Aim of the exercise →
Nothing but the pictures may be dropped; the rest of the listing is to be written out exactly.

Data shown →
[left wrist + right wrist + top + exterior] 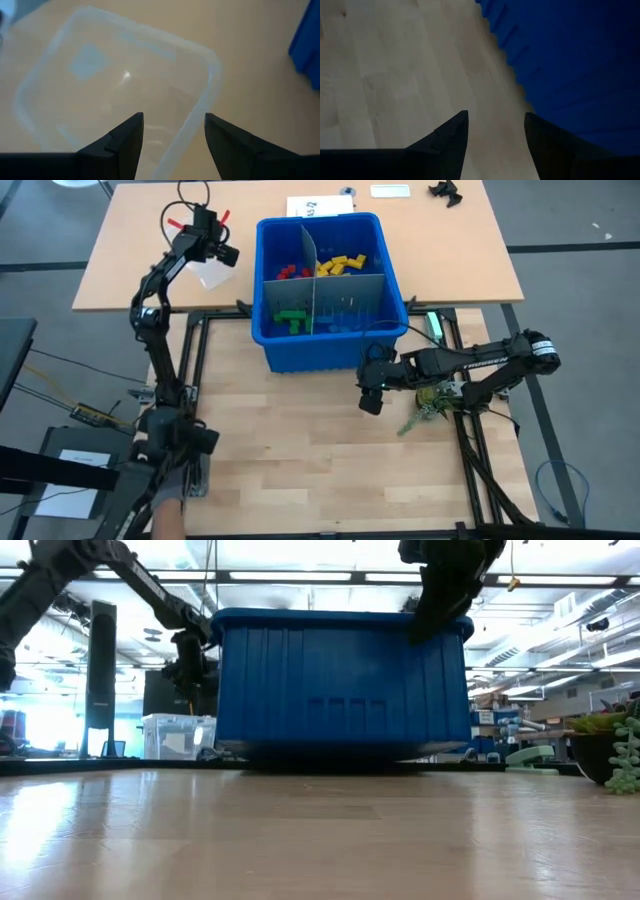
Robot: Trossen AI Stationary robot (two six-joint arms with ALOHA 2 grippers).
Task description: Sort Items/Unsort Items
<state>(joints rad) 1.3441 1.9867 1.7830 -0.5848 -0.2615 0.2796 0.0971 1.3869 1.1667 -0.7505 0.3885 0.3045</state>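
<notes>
Overhead, a large blue plastic bin (331, 345) with smooth ribbed walls is sitting across the seam between a tan board and the pale wooden tabletop (300, 450). Thin grey divider sheets (312, 275) are splitting it into four compartments. The toy blocks are lying sorted by colour: red blocks (291, 272) in the far-left compartment, yellow blocks (343, 262) in the far-right one, green blocks (292, 317) in the near-left one, and blue blocks (352, 320) in the near-right one, hard to pick out against the bin floor.

The left gripper (173, 131) is hanging over a clear, rounded-corner plastic container (115, 90) lying on the tan board to the left of the bin; its arm is reaching far forward with the elbow folded, and its jaws are standing spread with nothing between them.

The right gripper (495, 131) is hovering over bare wood just beside the bin's near-right corner, its arm stretched sideways across the tabletop. Its jaws are likewise spread and empty.

A small green plant (428, 405) is resting near the right arm.
</notes>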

Written answer →
[left wrist + right wrist + top + exterior] 
Robot: Trossen AI Stationary robot (two six-joint arms with ALOHA 2 grippers).
Task description: Sort Items/Unsort Items
<state>(joints rad) 1.3441 1.9867 1.7830 -0.5848 -0.2615 0.2796 0.0971 1.3869 1.1667 -0.7505 0.3885 0.3045</state>
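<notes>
Overhead, a large blue plastic bin (331, 345) with smooth ribbed walls is sitting across the seam between a tan board and the pale wooden tabletop (300, 450). Thin grey divider sheets (312, 275) are splitting it into four compartments. The toy blocks are lying sorted by colour: red blocks (291, 272) in the far-left compartment, yellow blocks (343, 262) in the far-right one, green blocks (292, 317) in the near-left one, and blue blocks (352, 320) in the near-right one, hard to pick out against the bin floor.

The left gripper (173, 131) is hanging over a clear, rounded-corner plastic container (115, 90) lying on the tan board to the left of the bin; its arm is reaching far forward with the elbow folded, and its jaws are standing spread with nothing between them.

The right gripper (495, 131) is hovering over bare wood just beside the bin's near-right corner, its arm stretched sideways across the tabletop. Its jaws are likewise spread and empty.

A small green plant (428, 405) is resting near the right arm.
</notes>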

That concludes the answer.